C’est aussi peut-être ce qui les fragilise. Car plus qu’ailleurs les vins de Loire sont dominés par le négoce. Quinze entreprises réalisent plus de 70% du chiffre d'affaires total. Il y a comme partout le meilleur comme le plus fade. Ce qui manque peut-être dans ce vignoble ce sont des négociants qui tirent le vignoble par le haut, un peu à l’image de ce qui s’est produit dans les côtes du rhône. Dans la mosaïque d’appellations ligériennes, il est difficile de désigner un haut de gamme qui puisse servir de locomotive.
Saumur-Champigny, Muscadet, Bourgueil, Vouvray... les tendances et les évolutions des goûts du consommateur font passer les uns et les autres sur le devant de la scène sans qu’ils y restent très longtemps.
Dominés par le négoce, on leur reproche également d’être dans le droit fil de la mondialisation : facile à boire, boisé et fruité. (voir l'article sur le Salon des Vins de Loire) Car ici, plus qu’ailleurs le négoce aurait les yeux de Chimène pour la grande distribution qui comme chacun sait fait rarement dans la finesse... Du sucre et du fruit à satiété voilà ce qu’attendent les hommes des linéaires pour les palais de leurs clients. Ils n’hésitent pas parfois à intervenir au stade de la vinification.

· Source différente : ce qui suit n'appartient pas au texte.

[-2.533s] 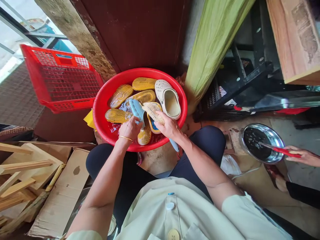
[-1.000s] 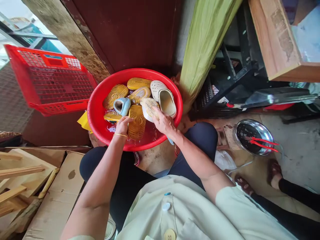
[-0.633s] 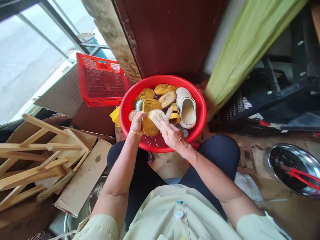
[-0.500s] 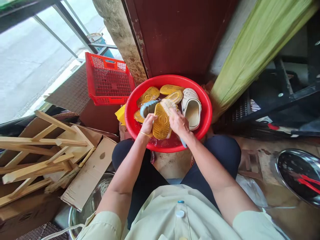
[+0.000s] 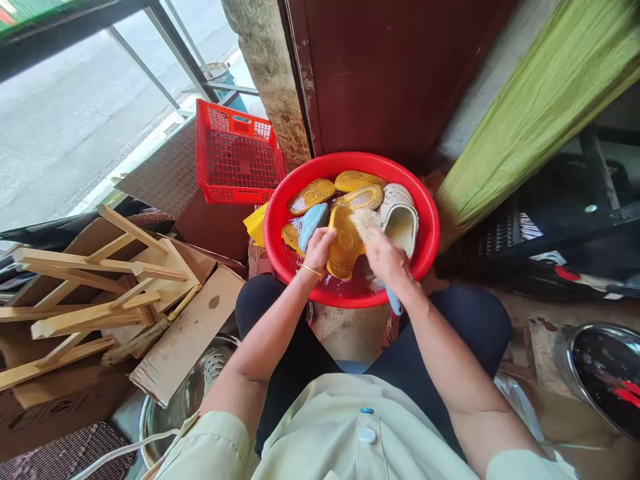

On sait depuis Rabelais que le Val de Loire a toujours donné des individualités qui n’en font qu’à leur tête. En matière de vins, ils savent aller au-devant des consommateurs afin de présenter des produits exceptionnels. Aussi n’est-ce pas une surprise que ce soit le vignoble qui assure le plus de ventes directes. Comme le dit Jacques Mélac, patron du bistro éponyme dans le 11e : «Si le Val de Loire n’est pas une région pour connaisseurs comme la Bourgogne, c’est une terre pour curieux aimant la vie en quête de surprises.»